CUDA双指针内存拷贝

在最后一行

cudaMemcpy(Mtx_on_GPU[i], d_ptr[i], sizeof(int)*SIZE, cudaMemcpyDeviceToHost);

你正在尝试将数据从设备复制到主机（注意：我假设您已为Mtx_on_GPU指针分配了主机内存！）。

然而，这些指针存储在设备内存中，因此您无法直接从主机端访问它们。该行代码应该是:

cudaMemcpy(Mtx_on_GPU[i], temp_ptr[i], sizeof(int)*SIZE, cudaMemcpyDeviceToHost);

int ** devicePointersStoredInDeviceMemory;
cudaMalloc( (void**)&devicePointersStoredInDeviceMemory, sizeof(int*)*N);

int* devicePointersStoredInHostMemory[N];
for(int i=0; i<N; i++)
    cudaMalloc( (void**)&devicePointersStoredInHostMemory[i], sizeof(int)*SIZE );

cudaMemcpy(
    devicePointersStoredInDeviceMemory, 
    devicePointersStoredInHostMemory,
    sizeof(int*)*N, cudaMemcpyHostToDevice);

// Invoke kernel here, passing "devicePointersStoredInDeviceMemory"
// as an argument
...

int* hostPointersStoredInHostMemory[N];
for(int i=0; i<N; i++) {
    int* hostPointer = hostPointersStoredInHostMemory[i]; 
    // (allocate memory for hostPointer here!)

    int* devicePointer = devicePointersStoredInHostMemory[i];

    cudaMemcpy(hostPointer, devicePointer, sizeof(int)*SIZE, cudaMemcpyDeviceToHost);
}

回应评论所说的内容：

d_ptr 是 "指针数组"。
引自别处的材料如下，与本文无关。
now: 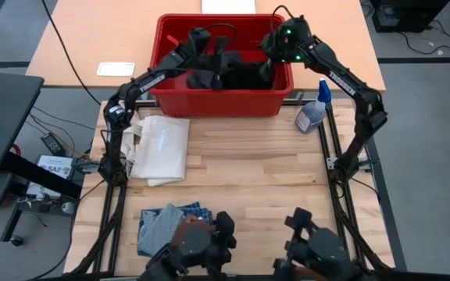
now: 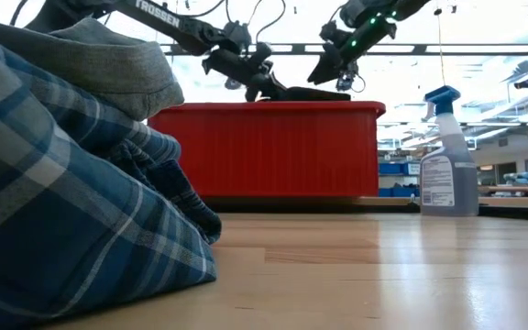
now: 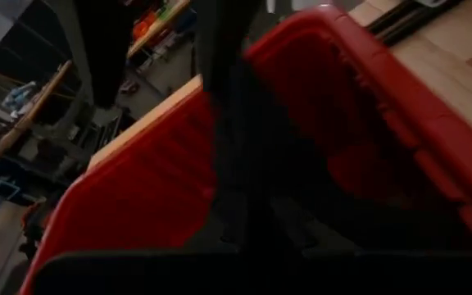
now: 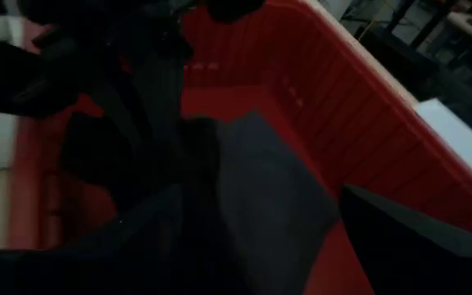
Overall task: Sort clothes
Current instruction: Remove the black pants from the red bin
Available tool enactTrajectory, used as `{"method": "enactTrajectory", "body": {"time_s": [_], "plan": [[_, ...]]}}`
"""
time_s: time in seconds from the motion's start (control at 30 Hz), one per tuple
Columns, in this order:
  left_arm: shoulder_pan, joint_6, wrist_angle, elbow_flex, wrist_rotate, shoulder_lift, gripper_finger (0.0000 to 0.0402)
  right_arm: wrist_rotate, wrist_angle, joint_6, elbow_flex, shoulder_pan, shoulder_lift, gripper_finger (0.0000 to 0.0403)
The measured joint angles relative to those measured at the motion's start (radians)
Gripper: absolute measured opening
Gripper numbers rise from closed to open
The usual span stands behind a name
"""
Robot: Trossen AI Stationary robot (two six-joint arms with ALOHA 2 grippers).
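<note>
Red bin (image 1: 209, 103) holds dark clothes (image 1: 244, 74); left end effector (image 1: 219, 61) pinches them, right unclear.

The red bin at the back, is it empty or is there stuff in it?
Not empty. The red bin holds dark clothes heaped on its floor, and both arms reach down into it from either side.

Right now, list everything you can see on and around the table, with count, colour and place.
Bin: one, red, far edge of table.
Dark clothes: a heap, black and dark grey, inside the bin.
Plaid cloth: one, blue and white, near left of table, with a grey cloth on it.
Tote bag: one, white, left side of table.
Spray bottle: one, clear with blue head, right of the bin.
Left gripper: over the bin, in the dark clothes.
Right gripper: over the bin's right part.
</note>
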Motion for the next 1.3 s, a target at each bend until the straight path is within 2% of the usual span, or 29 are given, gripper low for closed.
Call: {"method": "enactTrajectory", "body": {"time_s": [0.17, 0.3, 0.57, 0.63, 0.73, 0.83, 0.97, 1.13, 1.3], "plan": [[-0.005, 0.032, -0.01, 0.0, -0.002, -0.054, 0.0018, -0.032, -0.086, 0.056, 0.001, 0.0, -0.064, 0.0334], [-0.015, 0.035, -0.006, 0.0, -0.018, -0.086, 0.0018, -0.131, -0.165, 0.133, 0.0, 0.005, -0.09, 0.0336], [-0.044, 0.035, -0.015, 0.001, -0.058, -0.115, 0.0018, -0.242, -0.16, 0.188, 0.0, 0.064, -0.067, 0.0339], [-0.052, 0.034, -0.029, 0.001, -0.082, -0.115, 0.0018, -0.211, -0.173, 0.185, -0.002, 0.083, -0.064, 0.0339], [-0.063, 0.034, -0.031, 0.001, -0.086, -0.117, 0.0018, -0.07, -0.185, 0.126, -0.024, 0.121, -0.057, 0.0339], [-0.073, 0.026, -0.031, 0.001, -0.092, -0.118, 0.0018, 0.024, -0.194, 0.091, -0.058, 0.129, -0.045, 0.0337], [-0.078, 0.008, -0.047, 0.0, -0.092, -0.143, 0.0018, 0.085, -0.202, 0.11, -0.095, 0.107, -0.046, 0.0322], [-0.082, 0.013, -0.067, 0.0, -0.092, -0.194, 0.0018, 0.077, -0.226, 0.114, -0.095, 0.064, -0.046, 0.0301], [-0.08, -0.036, -0.069, 0.002, -0.086, -0.228, 0.0018, -0.094, -0.146, 0.129, -0.096, 0.045, -0.046, 0.0261]]}}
但是这个数组的内存是使用 cudaMalloc 分配的，这意味着它位于设备上。相比之下，使用 int* Mtx_on_GPU[N]; 在主机内存中 "分配"了 N 个指针。你也可以使用 malloc 来指定数组大小。当你比较下面的分配时，可能会更清楚。

int** pointersStoredInDeviceMemory;
cudaMalloc((void**)&pointersStoredInDeviceMemory, sizeof(int*)*N);

int** pointersStoredInHostMemory;
pointersStoredInHostMemory = (void**)malloc(N * sizeof(int*));

// This is not possible, because the array was allocated with cudaMalloc:
int *pointerA = pointersStoredInDeviceMemory[0];

// This is possible because the array was allocated with malloc:    
int *pointerB = pointersStoredInHostMemory[0];

跟踪指针所存储的内存类型以及指针所指向的内存类型可能有点令人费解，但幸运的是，它很少超过2次间接引用。